The cold mornings and evenings and the earlier sunsets each day make you feel the arrival of winter.
Originally, wabi-sabi is said to have referred to negative emotion such as loneliness and poverty, but it was established as a concept that enhances aesthetic value in medieval Japan, where unique cultures such as the tea ceremony and Noh theater had developed.

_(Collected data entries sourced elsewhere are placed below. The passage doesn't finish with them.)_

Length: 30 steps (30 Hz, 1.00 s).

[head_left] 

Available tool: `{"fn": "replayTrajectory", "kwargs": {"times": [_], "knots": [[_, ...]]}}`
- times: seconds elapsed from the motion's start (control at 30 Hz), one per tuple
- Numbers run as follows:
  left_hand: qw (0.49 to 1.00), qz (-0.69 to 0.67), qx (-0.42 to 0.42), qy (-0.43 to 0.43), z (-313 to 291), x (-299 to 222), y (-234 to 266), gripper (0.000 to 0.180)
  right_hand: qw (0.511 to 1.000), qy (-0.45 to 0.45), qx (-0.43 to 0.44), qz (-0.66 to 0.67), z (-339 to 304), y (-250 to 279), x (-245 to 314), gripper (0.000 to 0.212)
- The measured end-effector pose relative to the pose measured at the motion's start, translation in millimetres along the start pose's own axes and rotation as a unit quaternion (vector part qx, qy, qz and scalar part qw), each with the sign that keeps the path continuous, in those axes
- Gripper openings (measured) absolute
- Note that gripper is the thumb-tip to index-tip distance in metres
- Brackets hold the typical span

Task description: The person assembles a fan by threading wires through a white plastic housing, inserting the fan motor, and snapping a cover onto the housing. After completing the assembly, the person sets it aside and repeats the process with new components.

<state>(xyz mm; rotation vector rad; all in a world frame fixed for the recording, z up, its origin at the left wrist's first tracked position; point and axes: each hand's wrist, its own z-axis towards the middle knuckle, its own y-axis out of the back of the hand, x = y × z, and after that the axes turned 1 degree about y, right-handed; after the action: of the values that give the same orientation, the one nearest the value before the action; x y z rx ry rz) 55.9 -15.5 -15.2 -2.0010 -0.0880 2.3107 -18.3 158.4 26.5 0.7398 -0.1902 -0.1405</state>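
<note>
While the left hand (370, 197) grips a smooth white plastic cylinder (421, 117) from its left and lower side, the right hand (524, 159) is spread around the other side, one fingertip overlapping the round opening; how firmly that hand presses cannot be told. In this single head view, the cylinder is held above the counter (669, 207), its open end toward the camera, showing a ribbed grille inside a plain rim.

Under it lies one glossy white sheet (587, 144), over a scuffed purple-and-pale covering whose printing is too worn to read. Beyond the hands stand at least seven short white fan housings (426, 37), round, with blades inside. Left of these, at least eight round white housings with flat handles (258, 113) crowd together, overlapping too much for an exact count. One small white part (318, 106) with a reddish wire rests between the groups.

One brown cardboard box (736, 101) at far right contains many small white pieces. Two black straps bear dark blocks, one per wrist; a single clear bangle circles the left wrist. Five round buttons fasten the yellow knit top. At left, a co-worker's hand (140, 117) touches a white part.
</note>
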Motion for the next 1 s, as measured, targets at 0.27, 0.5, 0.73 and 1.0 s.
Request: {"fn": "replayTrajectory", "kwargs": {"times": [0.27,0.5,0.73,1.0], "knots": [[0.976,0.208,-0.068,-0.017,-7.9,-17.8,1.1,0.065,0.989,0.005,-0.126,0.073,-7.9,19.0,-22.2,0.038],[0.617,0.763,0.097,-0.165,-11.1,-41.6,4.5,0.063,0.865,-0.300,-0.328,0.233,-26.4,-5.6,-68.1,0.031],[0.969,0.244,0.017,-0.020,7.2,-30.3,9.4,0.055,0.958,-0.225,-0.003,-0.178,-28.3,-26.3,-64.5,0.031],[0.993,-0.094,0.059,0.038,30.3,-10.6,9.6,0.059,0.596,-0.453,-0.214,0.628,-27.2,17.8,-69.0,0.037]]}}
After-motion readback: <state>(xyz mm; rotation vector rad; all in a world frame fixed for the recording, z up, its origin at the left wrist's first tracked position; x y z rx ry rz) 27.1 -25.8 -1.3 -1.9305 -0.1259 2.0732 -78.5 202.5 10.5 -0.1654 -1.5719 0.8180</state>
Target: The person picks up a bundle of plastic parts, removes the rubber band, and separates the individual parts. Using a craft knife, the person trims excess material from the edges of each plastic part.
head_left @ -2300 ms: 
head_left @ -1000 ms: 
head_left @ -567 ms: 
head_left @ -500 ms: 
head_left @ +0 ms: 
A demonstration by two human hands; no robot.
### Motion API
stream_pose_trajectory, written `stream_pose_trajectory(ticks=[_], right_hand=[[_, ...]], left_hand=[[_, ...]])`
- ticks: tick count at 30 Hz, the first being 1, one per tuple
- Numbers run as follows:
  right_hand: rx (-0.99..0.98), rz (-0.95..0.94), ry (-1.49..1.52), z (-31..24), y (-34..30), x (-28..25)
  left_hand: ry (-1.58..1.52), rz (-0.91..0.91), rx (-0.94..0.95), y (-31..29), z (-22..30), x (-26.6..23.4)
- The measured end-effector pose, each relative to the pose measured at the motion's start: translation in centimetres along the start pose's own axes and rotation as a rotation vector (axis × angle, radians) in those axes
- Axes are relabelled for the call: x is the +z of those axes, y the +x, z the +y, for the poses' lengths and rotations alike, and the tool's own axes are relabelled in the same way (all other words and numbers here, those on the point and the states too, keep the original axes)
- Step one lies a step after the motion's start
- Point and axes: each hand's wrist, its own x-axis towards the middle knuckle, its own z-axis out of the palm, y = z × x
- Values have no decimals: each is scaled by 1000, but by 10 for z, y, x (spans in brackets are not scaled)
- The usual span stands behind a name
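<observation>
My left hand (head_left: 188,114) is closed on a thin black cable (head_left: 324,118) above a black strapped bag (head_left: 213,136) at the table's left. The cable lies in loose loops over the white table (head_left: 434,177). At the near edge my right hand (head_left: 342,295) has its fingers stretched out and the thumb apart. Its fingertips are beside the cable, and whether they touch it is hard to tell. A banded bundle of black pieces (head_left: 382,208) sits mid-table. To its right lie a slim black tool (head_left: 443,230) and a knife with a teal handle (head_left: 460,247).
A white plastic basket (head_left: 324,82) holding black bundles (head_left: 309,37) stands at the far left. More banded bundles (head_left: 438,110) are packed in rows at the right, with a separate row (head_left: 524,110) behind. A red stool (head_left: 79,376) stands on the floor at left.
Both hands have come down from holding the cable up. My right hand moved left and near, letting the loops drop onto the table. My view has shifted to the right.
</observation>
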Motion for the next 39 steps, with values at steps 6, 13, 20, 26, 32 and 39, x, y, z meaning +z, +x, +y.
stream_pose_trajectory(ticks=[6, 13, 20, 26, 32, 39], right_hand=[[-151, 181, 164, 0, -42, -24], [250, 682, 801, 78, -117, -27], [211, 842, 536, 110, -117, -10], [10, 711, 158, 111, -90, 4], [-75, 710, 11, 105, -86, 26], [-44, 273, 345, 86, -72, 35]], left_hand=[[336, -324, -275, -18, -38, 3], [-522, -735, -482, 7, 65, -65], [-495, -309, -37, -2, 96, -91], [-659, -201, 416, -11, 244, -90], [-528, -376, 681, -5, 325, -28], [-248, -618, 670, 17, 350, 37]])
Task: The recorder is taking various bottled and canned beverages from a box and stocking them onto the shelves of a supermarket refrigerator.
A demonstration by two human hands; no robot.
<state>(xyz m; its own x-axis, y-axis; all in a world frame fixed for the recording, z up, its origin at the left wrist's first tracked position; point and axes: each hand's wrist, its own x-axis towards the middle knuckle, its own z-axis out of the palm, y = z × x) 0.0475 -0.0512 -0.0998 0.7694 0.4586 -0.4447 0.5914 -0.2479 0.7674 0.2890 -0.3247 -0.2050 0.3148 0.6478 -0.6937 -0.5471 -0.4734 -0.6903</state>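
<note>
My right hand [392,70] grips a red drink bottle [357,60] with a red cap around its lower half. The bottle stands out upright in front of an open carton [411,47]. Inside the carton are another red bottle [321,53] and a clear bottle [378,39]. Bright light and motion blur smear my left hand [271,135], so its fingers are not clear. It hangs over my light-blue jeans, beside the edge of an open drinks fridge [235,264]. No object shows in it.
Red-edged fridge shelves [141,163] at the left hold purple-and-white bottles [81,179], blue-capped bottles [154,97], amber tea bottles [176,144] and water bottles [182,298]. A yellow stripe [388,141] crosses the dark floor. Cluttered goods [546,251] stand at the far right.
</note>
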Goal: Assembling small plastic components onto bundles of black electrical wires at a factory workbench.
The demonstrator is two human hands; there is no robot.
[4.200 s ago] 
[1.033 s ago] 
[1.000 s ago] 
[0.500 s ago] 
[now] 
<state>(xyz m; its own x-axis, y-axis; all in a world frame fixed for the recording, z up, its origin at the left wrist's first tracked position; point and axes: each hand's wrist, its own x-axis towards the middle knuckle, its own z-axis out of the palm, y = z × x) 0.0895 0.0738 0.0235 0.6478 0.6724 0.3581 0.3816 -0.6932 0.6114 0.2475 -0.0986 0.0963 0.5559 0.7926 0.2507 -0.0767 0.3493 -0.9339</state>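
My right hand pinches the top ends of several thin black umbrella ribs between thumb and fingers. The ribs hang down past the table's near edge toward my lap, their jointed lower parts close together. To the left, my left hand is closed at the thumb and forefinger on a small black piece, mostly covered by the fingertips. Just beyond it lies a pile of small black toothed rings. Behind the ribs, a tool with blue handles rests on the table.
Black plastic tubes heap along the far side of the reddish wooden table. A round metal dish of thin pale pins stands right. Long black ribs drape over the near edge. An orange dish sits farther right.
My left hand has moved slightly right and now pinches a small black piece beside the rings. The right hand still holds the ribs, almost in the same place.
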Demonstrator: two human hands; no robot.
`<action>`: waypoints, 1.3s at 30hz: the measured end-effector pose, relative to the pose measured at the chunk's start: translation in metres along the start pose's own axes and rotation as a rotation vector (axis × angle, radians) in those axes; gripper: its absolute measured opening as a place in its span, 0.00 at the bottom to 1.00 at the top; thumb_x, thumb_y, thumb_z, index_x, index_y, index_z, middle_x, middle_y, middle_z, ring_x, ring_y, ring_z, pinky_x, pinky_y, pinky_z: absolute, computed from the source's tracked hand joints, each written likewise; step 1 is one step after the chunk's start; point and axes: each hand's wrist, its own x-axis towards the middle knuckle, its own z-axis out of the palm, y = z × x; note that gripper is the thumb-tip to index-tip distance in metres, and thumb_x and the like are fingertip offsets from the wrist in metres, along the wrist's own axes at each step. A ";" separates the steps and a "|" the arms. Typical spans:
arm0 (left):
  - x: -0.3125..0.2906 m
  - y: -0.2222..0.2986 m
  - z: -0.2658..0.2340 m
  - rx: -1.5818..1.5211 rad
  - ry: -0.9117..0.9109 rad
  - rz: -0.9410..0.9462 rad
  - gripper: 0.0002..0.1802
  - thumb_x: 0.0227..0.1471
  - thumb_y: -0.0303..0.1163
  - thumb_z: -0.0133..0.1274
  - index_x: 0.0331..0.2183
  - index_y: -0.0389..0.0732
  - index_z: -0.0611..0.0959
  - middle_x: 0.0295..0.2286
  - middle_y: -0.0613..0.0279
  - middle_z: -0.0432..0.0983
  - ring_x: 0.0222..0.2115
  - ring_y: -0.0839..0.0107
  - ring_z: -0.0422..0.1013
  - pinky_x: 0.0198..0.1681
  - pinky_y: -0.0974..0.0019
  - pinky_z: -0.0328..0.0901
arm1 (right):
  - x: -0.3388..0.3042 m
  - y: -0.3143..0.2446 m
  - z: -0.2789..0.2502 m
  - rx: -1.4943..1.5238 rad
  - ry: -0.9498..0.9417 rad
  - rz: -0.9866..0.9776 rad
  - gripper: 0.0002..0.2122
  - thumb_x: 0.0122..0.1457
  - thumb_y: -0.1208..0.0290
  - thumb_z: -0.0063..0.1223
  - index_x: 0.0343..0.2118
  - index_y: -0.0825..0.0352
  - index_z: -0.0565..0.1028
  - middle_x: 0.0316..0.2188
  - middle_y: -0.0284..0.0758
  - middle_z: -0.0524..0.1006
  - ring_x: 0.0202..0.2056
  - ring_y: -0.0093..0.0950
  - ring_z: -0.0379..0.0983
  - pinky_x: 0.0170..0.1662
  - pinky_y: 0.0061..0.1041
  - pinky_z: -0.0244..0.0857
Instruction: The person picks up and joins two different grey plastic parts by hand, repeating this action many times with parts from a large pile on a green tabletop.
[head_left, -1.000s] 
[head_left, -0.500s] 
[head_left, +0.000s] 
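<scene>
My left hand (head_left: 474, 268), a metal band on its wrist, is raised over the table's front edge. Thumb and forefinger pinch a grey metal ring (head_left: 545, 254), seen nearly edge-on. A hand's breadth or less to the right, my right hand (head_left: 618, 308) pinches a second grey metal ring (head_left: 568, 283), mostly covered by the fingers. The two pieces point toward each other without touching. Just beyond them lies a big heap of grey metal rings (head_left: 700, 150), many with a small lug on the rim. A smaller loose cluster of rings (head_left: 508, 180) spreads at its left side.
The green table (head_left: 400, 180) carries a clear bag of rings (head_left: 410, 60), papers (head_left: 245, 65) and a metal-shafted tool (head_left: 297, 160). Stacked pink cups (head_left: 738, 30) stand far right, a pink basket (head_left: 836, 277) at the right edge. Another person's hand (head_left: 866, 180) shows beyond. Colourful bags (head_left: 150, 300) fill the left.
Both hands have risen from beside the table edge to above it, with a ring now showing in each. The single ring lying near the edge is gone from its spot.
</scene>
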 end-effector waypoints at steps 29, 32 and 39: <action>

In Japan's four seasons, this time from late autumn to winter is the season when you can feel wabi-sabi even more. It is the time when plants wither and decay, and all life in nature comes to an end, giving a strong sense of the impermanence of all things. Since ancient times, Japanese people have tried to sense these insignificant changes when something small comes to an end. And while superimposing their own lives on the changes in the natural world and lamenting the transience of life, they have expressed this spirit in waka poetry and ikebana, which have been sublimated into art. This is a sensibility unique to the Japanese, and is the spirit of wabi-sabi.
There is a japanese word "kinomotiyou" that means "it's all in your mindset." Wabi-sabi may be close to that nuance. There are many things around us, especially in the natural world, that we cannot control. Accepting things that wither and decay, and trying to find beauty in them. This kind of spirit, which can be seen as giving up something in a positive way, can sometimes give us peace of mind.